**Task prompt**
From the first line of the records below, transcribe each line exactly up to and including the one with "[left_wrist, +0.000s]"; pictures stay out.

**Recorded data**
+++

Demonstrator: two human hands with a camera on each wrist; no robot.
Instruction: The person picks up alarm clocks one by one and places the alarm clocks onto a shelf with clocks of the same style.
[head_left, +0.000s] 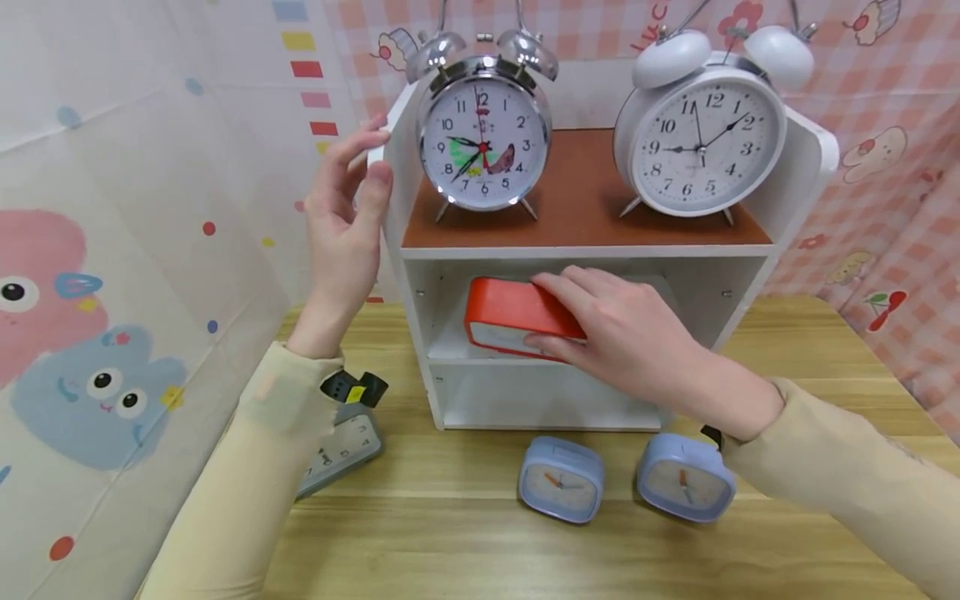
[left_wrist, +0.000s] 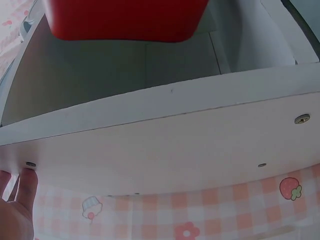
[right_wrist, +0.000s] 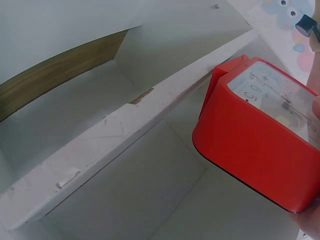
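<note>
My right hand (head_left: 622,325) holds a red alarm clock (head_left: 517,308) with thumb and fingers, in the middle compartment of a white shelf unit (head_left: 585,252). The clock is tipped, and its pale dial with numerals shows in the right wrist view, where the red casing (right_wrist: 250,145) stands over the shelf board's front edge. Raised at the unit's upper left, my left hand (head_left: 345,217) rests its fingertips against the side panel (left_wrist: 150,155), fingers slightly bent. Part of the red clock's front is hidden behind my right hand.
A silver twin-bell clock (head_left: 483,146) and a white twin-bell clock (head_left: 701,142) stand on the brown top shelf. On the wooden table (head_left: 450,550) are two small blue clocks, one (head_left: 561,481) left of the other (head_left: 686,477). A grey clock (head_left: 345,446) lies partly behind my left sleeve.
</note>
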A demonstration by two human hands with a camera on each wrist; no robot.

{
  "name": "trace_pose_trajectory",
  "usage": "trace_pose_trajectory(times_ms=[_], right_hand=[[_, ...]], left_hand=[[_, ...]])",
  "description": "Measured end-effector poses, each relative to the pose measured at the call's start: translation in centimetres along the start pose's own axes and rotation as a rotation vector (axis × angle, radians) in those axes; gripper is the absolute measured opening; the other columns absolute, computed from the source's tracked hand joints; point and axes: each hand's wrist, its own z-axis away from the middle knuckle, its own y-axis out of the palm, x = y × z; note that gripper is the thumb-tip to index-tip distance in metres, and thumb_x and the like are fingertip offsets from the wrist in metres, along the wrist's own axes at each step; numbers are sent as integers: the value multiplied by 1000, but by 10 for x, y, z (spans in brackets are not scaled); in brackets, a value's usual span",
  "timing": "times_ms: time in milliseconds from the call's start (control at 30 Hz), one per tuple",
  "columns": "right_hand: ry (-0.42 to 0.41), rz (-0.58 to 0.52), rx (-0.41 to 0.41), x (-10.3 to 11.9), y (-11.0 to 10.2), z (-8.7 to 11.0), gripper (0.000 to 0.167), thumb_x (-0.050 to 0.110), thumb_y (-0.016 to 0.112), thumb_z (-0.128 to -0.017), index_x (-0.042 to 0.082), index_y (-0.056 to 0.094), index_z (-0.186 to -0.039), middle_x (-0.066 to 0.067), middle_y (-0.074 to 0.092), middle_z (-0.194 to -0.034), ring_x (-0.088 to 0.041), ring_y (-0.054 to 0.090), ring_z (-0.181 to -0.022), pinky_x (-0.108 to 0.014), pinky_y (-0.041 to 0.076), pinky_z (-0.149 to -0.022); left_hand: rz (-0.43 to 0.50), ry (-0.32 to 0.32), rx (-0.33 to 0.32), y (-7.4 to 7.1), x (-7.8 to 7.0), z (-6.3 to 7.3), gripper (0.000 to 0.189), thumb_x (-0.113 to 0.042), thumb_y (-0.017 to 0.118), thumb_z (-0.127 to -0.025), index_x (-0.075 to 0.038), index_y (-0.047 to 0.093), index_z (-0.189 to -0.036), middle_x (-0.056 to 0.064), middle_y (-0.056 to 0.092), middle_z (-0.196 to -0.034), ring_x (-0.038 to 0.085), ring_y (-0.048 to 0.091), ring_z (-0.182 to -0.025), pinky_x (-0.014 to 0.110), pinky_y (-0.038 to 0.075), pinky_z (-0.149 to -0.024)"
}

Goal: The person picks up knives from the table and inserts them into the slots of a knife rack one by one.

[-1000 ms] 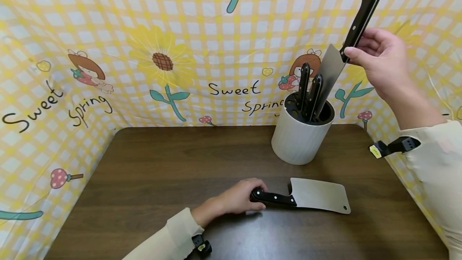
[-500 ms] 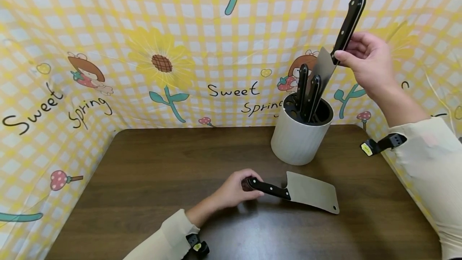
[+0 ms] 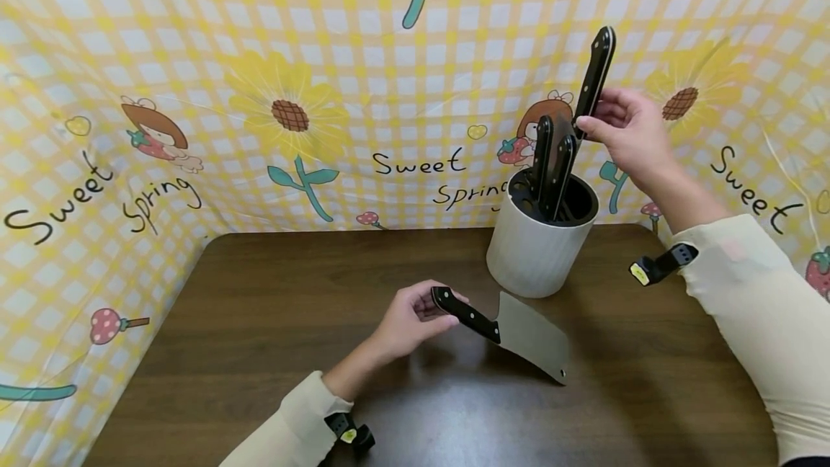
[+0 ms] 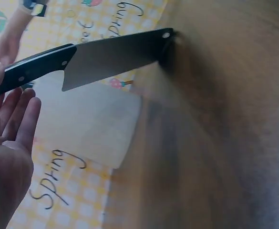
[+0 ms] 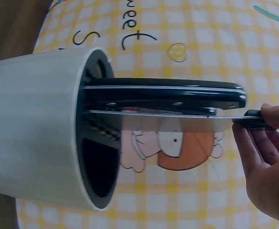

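My left hand pinches the black riveted handle of a cleaver. Its handle end is lifted, and the far corner of the blade points down at the tabletop, with the tip touching or very near the wood. At the back right, my right hand pinches the black handle of a kitchen knife near the blade. That knife's blade runs partly down into a white knife holder with a black slotted top. Two more black-handled knives stand in the holder beside it.
A dark wooden table lies under everything. Behind it and along its sides hangs a yellow checked cloth printed with flowers and lettering. An open compartment shows in the holder's top. Small cameras are strapped to both wrists.
My right hand has come down and left, sinking the knife deeper into the holder. My left hand has raised the cleaver's handle from the table and tilted the cleaver, drawing it left.
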Motion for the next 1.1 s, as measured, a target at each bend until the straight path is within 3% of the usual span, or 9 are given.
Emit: trace_pose_trajectory(times_ms=[133, 367, 500, 733, 900, 1100], right_hand=[[23, 62, 11, -10, 4, -1, 29, 1, 68, -96, 4, 63, -124, 13, 70, -94, 0, 66, -89, -12, 53, -76], [59, -38, 38, -24, 7, 3, 25, -4, 62, -98, -3, 60, -122, 10, 71, -91, -2, 69, -84, -16, 56, -73], [84, -38, 42, -29, 9, 6, 23, -1, 60, -100, -3, 58, -123, 12, 70, -92, 0, 69, -85, -16, 56, -74], [100, -123, 48, -40, 12, 10, 23, -4, 54, -101, -9, 55, -124, 10, 70, -92, 0, 68, -86, -16, 57, -73], [112, -35, 64, -50, 13, 12, 24, -3, 51, -103, -9, 54, -126, 17, 69, -92, 4, 65, -86, -13, 55, -73], [133, 66, 61, -61, 16, 16, 19, -1, 48, -104, 2, 58, -120, 26, 65, -89, 9, 61, -85, -11, 53, -72]], left_hand=[[-5, 41, -32, -4, -12, -6, 22, 5, 73, -91, 8, 65, -111, 27, 71, -108, 16, 72, -99, 35, 59, -86], [-27, 75, -95, -10, -40, -18, 23, 0, 76, -90, 10, 65, -109, 29, 71, -105, 14, 72, -94, 34, 60, -83], [-51, 82, -120, -17, -52, -22, 24, 0, 76, -90, 10, 65, -109, 29, 71, -103, 13, 72, -91, 32, 61, -80], [-105, 96, -159, -32, -70, -26, 28, -3, 77, -90, 11, 65, -111, 13, 73, -99, 14, 71, -87, 31, 61, -76], [-123, 120, -181, -42, -81, -28, 31, -6, 78, -91, 12, 65, -111, -2, 74, -100, 13, 72, -87, 29, 60, -75], [-146, 171, -198, -51, -90, -29, 34, -7, 78, -90, 14, 64, -112, -4, 74, -99, 12, 71, -87, 27, 60, -76]])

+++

**Exercise solution**
Demonstrator: two human hands with a camera on each wrist; no robot.
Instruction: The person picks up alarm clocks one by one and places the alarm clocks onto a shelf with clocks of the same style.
[head_left, +0.000s] 
[left_wrist, +0.000s] 

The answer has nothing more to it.